Researchers have demonstrated an algorithm-based automated solution that is comparable to and sometimes better than humans at correctly identifying fake news stories.
The system that identifies telltale linguistic cues in fake news stories could provide news aggregator and social media sites like Google News with a new weapon in the fight against misinformation.
An automated solution could be an important tool for sites that are struggling to deal with an onslaught of fake news stories, often created to generate clicks or to manipulate public opinion, Rada Mihalcea, the University of Michigan professor behind the project, said in a statement.
The new system successfully found fakes up to 76 percent of the time, compared to a human success rate of 70 percent, according to the study to be presented on August 24 at the International Conference on Computational Linguistics in Santa Fe, New Mexico.
The researchers believe that their linguistic analysis approach could also be used to identify fake news articles that are too new to be debunked by cross-referencing their facts with other stories.
The linguistic analysis approach analyses quantifiable attributes like grammatical structure, word choice, punctuation, and complexity.
For the study, Mihalcea's team created its own data, crowdsourcing an online team that reverse-engineered verified genuine news stories into fakes.
This is how most actual fake news is created, Mihalcea said, by individuals who quickly write them in return for a monetary reward.
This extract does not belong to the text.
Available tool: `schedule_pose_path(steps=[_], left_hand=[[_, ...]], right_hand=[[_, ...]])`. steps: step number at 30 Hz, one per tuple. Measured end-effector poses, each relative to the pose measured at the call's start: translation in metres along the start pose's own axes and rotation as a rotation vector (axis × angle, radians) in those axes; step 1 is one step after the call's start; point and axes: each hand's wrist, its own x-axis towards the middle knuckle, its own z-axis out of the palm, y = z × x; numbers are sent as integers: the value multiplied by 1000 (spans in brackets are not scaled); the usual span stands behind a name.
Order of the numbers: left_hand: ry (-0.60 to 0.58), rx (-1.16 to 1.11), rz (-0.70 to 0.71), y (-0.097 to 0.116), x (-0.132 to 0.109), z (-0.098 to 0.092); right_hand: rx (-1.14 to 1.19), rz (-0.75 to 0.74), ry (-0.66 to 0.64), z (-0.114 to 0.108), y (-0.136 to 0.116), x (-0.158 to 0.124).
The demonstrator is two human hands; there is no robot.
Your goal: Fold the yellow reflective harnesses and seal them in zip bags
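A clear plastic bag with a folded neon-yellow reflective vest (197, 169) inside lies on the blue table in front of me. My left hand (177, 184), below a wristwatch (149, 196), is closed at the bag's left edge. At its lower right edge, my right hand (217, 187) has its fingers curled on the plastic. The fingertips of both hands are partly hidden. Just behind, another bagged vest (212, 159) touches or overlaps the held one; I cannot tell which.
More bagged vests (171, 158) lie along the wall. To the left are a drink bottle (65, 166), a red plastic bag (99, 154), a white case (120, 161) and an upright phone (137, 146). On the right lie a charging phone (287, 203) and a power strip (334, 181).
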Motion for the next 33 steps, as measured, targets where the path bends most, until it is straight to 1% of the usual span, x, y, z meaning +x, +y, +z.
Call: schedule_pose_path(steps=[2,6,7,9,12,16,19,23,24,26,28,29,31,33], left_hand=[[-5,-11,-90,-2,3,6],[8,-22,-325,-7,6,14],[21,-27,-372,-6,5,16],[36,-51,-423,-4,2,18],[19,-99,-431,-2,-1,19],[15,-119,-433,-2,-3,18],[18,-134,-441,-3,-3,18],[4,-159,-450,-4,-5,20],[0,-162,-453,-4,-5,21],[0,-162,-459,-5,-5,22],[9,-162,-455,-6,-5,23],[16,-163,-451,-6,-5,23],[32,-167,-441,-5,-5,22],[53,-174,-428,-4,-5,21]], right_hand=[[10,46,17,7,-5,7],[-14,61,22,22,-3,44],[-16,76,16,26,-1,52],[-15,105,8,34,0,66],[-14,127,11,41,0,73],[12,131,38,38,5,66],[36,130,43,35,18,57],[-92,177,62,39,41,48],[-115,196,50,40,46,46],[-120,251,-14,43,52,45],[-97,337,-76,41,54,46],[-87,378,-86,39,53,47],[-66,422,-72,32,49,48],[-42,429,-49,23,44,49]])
Study participants were paid to turn short, actual news stories into similar but fake news items, mimicking the journalistic style of the articles.
At the end of the process, the research team had a dataset of 500 real and fake news stories.
They then fed these labelled pairs of stories to an algorithm that performed a linguistic analysis, teaching itself distinguish between real and fake news.
Finally, the team turned the algorithms into a dataset of real and fake news pulled directly from the web, netting the 76 percent success rate.
The details of the new system and the dataset that the team used to build it could be used by news sites or other entities to build their own fake news detection systems, Mihalcea said.